In this study, a replant failure was defined as any microvascular failure requiring revision amputation surgery. Arterial thrombosis is the most common cause of all microvascular failures [9]. Successful replantation depends on numerous important factors including patient factors, injury factors, operative technique, and postoperative monitoring [10]. Our reported failure rate of 29 % is higher than other published rates [8, 11]. Firstly, previous studies that have reported high (>90 %) survival rates included incomplete amputations and revascularizations in their data [6]. Our study excluded these injuries from assessment. It is well known that complete amputations have a poorer prognosis for digital replantation survival [12]. Secondly, this study did not exclude patients with comorbid traumas or underlying diseases, like diabetes, that may compromise circulation as was done in a previous study [8]. Finally, it has been shown that cigarette smoking is associated with a higher risk of revascularization failure [13]. At our institution, smoking is not considered an absolute contraindication to replantation surgery and smokers were not excluded from this analysis. In this study, information on comorbidity and smoking status was not reliably documented. Therefore, specific statistical analysis on the influence of comorbidity and smoking on microvascular failure was not performed.
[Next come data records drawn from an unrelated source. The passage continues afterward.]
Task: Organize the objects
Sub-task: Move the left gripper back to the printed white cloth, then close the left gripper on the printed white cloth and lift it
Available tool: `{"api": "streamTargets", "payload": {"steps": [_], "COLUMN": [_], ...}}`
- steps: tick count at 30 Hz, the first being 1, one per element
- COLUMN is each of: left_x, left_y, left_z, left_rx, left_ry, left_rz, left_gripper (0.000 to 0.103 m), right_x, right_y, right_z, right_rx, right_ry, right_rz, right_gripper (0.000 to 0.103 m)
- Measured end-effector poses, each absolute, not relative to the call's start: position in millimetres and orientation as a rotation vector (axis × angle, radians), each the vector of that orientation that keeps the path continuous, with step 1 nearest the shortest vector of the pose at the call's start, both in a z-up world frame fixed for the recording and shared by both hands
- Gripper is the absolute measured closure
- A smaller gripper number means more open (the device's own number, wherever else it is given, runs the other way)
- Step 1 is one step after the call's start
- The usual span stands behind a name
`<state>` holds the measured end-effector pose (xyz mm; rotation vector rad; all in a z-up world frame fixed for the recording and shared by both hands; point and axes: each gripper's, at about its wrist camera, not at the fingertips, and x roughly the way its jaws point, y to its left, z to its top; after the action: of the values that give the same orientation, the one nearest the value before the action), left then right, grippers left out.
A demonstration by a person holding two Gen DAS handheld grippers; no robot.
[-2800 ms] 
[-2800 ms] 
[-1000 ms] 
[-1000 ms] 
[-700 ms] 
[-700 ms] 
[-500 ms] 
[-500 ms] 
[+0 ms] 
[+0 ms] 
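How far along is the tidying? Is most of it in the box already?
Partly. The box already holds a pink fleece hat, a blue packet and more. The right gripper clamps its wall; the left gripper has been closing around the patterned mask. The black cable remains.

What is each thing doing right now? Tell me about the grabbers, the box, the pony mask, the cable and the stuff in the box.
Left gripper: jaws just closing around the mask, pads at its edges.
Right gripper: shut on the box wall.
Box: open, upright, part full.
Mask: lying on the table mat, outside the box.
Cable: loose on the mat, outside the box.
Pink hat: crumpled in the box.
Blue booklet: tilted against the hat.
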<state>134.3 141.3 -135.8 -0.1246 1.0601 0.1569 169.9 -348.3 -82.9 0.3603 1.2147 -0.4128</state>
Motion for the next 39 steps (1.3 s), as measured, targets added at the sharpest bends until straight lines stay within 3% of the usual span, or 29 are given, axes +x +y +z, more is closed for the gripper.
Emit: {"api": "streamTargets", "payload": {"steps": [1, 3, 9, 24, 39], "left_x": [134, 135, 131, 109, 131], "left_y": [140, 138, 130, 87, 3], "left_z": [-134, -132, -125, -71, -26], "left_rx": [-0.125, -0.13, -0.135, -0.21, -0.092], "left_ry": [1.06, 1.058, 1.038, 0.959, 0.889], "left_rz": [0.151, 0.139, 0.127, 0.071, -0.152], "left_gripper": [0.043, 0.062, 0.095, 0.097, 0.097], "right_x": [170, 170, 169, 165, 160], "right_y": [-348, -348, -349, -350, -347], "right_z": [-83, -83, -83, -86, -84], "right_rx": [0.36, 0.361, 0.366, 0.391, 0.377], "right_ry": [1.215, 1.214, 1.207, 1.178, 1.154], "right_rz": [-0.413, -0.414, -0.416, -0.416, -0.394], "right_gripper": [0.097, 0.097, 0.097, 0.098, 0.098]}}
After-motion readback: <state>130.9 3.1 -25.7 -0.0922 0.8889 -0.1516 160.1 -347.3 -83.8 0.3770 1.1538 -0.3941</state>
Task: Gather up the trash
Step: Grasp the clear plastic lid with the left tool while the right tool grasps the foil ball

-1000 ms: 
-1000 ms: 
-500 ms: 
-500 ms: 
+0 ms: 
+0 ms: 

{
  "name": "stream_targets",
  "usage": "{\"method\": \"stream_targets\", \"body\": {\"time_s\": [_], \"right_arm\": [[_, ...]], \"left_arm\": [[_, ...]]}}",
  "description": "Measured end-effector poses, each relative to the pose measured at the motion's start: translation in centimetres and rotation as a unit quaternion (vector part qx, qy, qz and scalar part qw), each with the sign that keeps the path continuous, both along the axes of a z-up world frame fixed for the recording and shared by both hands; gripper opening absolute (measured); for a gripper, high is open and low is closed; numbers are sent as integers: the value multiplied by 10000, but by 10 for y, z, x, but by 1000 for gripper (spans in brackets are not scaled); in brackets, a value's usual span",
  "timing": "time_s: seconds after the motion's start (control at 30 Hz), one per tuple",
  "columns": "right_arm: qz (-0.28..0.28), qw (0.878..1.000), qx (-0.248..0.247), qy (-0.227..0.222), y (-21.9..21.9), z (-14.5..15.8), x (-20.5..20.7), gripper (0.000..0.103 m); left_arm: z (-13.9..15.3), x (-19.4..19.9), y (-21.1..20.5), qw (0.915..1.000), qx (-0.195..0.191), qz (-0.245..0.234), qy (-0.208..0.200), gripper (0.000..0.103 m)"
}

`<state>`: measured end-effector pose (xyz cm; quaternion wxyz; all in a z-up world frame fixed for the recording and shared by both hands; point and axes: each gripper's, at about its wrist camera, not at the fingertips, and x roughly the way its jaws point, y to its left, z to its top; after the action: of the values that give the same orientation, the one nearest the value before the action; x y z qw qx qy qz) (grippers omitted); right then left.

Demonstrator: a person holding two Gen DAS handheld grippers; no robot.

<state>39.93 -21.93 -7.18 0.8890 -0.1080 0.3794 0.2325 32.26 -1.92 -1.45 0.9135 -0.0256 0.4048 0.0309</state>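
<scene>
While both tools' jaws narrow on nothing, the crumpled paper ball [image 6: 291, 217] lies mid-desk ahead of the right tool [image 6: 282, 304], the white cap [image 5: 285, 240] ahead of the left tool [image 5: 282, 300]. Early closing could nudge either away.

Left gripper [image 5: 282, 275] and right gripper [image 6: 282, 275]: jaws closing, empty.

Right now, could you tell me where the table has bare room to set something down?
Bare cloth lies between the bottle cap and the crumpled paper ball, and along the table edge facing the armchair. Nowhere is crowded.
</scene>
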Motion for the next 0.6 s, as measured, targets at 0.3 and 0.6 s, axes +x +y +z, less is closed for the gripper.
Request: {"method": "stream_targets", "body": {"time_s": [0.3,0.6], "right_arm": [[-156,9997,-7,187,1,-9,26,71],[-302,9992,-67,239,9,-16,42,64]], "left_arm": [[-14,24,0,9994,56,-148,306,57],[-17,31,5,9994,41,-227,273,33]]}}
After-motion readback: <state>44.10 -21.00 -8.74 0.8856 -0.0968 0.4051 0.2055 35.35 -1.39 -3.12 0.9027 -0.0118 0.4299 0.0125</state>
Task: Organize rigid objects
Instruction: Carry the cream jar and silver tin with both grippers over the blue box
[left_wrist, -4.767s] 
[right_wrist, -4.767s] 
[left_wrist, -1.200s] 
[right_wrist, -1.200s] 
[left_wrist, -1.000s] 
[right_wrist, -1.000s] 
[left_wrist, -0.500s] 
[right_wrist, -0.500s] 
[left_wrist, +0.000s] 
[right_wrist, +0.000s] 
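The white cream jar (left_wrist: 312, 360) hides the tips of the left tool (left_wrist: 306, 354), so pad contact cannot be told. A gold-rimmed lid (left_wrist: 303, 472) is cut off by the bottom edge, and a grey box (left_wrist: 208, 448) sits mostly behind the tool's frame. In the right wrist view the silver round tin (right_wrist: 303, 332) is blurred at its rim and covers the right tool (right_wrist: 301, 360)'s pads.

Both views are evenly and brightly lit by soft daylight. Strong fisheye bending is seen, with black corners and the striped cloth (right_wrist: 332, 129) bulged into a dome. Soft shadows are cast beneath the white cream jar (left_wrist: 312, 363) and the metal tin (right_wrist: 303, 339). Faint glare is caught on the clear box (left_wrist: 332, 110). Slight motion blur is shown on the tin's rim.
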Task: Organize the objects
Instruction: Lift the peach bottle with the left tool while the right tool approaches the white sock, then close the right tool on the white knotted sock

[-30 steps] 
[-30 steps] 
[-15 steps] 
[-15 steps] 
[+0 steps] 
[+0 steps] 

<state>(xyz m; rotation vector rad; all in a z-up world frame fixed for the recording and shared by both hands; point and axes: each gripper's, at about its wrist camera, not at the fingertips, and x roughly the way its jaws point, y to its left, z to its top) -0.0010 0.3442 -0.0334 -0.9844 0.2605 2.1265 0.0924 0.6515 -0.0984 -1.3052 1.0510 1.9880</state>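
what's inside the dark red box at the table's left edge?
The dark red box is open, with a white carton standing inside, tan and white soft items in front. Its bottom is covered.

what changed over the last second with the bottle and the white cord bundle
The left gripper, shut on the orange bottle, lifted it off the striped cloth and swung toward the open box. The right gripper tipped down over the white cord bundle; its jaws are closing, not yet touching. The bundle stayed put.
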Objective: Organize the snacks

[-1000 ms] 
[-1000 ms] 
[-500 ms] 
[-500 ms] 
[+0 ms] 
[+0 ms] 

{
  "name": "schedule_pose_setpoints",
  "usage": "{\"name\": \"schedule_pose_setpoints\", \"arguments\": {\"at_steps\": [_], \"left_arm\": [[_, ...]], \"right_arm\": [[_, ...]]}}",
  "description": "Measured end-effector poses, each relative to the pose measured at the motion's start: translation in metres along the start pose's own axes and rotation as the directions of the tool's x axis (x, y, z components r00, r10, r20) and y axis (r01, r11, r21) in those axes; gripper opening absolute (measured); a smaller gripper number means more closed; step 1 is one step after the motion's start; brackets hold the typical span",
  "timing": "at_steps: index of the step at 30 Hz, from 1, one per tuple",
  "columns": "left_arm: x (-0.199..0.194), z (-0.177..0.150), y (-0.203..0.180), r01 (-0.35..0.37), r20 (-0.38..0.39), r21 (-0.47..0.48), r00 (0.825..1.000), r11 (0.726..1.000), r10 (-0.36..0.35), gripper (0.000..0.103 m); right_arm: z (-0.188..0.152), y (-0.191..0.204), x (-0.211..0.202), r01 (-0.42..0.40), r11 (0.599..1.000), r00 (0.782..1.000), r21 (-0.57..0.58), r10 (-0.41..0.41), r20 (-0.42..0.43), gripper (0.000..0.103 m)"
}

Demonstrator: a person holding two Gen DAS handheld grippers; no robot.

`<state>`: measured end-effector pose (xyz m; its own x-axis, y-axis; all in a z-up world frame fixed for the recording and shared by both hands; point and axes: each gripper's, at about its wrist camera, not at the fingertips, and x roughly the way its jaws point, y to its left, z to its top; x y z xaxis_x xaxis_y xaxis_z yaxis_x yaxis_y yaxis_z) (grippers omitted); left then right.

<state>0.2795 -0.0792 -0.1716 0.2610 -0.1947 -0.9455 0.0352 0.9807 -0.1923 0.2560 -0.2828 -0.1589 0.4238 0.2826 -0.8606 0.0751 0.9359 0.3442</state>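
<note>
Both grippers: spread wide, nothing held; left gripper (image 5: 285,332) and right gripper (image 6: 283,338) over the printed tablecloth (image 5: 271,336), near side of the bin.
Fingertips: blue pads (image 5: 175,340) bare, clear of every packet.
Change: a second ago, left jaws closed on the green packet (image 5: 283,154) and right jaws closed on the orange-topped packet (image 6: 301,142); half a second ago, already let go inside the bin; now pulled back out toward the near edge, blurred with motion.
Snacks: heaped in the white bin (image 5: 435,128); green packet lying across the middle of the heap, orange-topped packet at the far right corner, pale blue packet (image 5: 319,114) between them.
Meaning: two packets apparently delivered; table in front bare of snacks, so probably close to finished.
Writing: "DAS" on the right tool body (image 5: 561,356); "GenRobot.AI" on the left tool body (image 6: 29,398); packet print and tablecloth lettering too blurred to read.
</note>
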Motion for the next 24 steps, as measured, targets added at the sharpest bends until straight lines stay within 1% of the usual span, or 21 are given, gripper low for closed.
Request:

Avulsion injuries are associated with a high rate of failure [6]. Though avulsion injuries are sometimes considered a contraindication for replantation, the senior authors do not considered them to be an absolute contraindication to surgery. The high failure rate associated with avulsion-type injuries may require further re-exploration into the role of replantation in this subgroup.
Patient selection for replantation surgery is often guided by specific patient considerations. Gender, cultural, and religious considerations may often play greater roles in the decision to attempt replantation than the mechanism of injury or the likely functional outcome. The fairly aggressive practice of our surgeons is consistent with Merle and Dautel [14] who stress the importance of considering the psychological, cultural, or cosmetic indications for replantation. Clearly, greater consideration of the indications for digital replantation is required such that the surgeon includes both patient-specific and technical considerations.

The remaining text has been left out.